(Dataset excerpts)
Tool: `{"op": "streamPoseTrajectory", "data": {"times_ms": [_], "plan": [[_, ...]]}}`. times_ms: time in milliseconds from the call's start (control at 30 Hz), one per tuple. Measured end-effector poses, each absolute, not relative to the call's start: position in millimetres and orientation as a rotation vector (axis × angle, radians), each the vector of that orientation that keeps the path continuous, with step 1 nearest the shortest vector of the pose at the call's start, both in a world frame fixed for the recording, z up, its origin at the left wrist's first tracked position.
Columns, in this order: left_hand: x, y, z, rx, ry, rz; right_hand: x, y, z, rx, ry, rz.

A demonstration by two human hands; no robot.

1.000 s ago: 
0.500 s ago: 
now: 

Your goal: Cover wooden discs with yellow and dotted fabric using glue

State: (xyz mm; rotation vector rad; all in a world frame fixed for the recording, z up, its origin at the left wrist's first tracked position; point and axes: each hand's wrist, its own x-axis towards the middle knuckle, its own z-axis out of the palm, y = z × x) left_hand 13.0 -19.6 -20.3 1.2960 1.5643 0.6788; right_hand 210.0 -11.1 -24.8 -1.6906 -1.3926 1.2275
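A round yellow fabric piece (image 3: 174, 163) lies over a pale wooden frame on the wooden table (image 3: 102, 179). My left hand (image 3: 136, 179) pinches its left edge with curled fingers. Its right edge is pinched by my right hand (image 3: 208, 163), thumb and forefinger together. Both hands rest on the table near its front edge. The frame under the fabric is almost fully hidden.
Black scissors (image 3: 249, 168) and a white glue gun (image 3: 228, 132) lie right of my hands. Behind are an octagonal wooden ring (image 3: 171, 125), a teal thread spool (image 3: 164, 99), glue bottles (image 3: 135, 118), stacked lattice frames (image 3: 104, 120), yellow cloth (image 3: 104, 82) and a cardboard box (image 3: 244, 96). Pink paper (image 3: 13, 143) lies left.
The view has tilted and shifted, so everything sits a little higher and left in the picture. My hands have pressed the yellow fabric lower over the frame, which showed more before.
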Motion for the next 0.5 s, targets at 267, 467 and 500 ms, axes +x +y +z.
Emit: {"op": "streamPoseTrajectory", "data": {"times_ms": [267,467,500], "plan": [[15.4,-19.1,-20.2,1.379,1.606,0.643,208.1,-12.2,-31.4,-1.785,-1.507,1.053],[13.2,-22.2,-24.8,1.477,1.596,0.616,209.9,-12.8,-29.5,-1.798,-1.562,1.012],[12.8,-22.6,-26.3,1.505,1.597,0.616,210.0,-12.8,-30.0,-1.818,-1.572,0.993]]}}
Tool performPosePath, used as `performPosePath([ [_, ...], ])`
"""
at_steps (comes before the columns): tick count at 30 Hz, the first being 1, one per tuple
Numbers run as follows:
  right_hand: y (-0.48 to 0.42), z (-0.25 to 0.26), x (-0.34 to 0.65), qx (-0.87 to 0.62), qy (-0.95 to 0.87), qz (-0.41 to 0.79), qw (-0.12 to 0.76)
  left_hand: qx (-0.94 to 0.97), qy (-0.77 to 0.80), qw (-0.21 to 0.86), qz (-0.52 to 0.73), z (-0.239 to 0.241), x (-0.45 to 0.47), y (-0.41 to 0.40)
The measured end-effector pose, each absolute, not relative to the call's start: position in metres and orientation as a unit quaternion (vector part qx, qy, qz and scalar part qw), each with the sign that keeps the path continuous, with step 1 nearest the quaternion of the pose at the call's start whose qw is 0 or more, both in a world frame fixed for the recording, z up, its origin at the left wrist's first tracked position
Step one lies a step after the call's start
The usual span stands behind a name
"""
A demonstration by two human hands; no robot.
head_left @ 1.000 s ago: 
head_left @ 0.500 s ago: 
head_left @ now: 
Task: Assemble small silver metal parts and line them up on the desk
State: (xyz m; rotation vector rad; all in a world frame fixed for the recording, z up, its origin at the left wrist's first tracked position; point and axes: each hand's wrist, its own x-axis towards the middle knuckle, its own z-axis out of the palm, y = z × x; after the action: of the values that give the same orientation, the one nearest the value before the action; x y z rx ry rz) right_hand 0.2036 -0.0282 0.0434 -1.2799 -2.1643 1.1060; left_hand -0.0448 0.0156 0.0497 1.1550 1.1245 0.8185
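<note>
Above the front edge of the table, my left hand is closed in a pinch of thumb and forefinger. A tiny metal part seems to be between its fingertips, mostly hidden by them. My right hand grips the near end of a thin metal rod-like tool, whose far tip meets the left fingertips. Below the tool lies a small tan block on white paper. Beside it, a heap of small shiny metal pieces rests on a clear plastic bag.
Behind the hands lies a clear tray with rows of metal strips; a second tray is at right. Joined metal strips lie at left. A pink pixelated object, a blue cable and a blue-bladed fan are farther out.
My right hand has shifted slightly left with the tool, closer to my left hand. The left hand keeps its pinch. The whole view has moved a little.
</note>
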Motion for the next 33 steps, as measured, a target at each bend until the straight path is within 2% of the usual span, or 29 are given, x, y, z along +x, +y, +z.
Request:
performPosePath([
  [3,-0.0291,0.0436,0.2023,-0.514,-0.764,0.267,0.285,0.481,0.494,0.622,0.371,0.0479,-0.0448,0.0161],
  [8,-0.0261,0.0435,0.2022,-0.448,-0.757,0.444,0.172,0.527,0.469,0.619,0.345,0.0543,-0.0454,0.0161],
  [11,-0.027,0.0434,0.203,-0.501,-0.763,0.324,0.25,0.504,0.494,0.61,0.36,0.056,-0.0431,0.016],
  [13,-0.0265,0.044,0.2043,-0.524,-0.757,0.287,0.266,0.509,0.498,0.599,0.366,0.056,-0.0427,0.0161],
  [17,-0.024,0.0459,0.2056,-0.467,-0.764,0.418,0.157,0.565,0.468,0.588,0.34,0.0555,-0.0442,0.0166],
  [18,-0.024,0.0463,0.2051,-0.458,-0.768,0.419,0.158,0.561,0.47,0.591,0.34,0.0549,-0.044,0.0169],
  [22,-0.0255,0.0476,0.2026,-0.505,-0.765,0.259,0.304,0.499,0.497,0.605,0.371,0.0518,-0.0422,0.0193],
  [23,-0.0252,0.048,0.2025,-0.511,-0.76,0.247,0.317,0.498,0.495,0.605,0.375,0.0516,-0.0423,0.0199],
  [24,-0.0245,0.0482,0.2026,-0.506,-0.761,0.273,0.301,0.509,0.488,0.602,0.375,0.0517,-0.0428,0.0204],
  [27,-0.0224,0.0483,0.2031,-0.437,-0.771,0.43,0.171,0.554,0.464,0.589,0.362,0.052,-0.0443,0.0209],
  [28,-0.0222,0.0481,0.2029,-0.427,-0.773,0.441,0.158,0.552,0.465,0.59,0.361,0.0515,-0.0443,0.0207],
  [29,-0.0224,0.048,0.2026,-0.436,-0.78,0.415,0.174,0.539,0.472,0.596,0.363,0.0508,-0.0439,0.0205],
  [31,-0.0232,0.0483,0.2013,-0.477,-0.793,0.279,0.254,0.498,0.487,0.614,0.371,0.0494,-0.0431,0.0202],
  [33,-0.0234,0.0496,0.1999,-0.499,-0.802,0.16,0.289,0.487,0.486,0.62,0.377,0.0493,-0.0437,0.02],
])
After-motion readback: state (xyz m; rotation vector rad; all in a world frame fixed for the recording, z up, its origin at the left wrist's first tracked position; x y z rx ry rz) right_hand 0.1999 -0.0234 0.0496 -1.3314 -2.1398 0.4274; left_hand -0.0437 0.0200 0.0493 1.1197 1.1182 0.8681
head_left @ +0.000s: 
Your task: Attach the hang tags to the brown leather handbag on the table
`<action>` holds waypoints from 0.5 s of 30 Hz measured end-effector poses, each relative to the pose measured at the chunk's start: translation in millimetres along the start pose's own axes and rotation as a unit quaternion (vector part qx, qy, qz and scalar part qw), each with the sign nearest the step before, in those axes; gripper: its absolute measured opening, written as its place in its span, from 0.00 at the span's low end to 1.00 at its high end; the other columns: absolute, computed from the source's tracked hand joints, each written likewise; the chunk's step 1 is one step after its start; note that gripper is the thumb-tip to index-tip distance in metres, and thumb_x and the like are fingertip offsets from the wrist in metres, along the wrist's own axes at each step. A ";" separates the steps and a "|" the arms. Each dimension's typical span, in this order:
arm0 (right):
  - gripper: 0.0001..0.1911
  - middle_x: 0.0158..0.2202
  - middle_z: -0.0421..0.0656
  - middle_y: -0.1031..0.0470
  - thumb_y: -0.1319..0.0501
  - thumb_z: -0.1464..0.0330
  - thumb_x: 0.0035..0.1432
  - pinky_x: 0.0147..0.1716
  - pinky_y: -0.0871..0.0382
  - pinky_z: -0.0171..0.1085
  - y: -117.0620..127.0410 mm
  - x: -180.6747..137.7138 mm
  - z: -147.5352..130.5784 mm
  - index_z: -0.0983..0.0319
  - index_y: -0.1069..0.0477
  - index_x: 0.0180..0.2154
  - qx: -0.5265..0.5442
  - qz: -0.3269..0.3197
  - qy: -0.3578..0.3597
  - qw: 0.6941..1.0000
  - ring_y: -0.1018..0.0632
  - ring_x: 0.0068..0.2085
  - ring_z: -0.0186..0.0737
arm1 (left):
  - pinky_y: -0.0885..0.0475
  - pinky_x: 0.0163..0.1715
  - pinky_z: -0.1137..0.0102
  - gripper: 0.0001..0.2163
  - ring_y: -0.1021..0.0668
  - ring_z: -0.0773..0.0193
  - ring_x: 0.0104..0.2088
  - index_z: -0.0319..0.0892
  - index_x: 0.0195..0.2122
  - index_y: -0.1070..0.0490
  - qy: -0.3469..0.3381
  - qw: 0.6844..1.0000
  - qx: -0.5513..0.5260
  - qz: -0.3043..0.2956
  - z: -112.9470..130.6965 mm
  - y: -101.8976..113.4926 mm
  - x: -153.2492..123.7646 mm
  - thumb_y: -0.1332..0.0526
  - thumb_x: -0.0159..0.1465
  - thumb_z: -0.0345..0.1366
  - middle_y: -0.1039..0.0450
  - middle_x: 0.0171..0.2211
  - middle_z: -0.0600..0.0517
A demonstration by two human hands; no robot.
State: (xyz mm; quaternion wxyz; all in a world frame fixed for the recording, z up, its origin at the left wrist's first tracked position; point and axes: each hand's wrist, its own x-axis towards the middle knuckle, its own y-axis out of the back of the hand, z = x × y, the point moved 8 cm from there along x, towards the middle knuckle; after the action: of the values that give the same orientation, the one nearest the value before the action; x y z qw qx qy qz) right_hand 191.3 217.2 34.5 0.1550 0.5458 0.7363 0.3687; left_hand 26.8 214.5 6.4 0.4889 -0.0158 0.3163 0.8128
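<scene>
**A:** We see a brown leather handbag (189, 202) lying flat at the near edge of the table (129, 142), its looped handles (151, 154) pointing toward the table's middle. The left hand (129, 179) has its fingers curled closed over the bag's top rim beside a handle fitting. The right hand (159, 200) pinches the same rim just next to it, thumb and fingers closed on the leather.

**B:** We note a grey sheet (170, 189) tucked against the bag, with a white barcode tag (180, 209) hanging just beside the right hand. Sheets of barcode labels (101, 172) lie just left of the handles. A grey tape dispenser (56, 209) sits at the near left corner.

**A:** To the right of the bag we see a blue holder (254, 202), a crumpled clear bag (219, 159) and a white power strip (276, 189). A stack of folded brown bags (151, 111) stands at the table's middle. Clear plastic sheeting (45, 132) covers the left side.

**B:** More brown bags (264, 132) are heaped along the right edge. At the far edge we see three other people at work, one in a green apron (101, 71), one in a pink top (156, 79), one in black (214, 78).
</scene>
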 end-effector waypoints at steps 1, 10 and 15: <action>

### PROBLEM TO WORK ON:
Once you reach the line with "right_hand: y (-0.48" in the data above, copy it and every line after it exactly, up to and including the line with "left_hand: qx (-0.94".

### SOLVED PROBLEM:
  right_hand: y (-0.48 to 0.42), z (-0.25 to 0.26), x (-0.34 to 0.65), qx (-0.87 to 0.62), qy (-0.95 to 0.87), qz (-0.41 to 0.79), qw (-0.12 to 0.76)
  left_hand: qx (-0.94 to 0.97), qy (-0.77 to 0.80), qw (-0.21 to 0.86), qz (-0.52 to 0.73), z (-0.239 to 0.241), x (-0.45 to 0.47), y (-0.41 to 0.40)

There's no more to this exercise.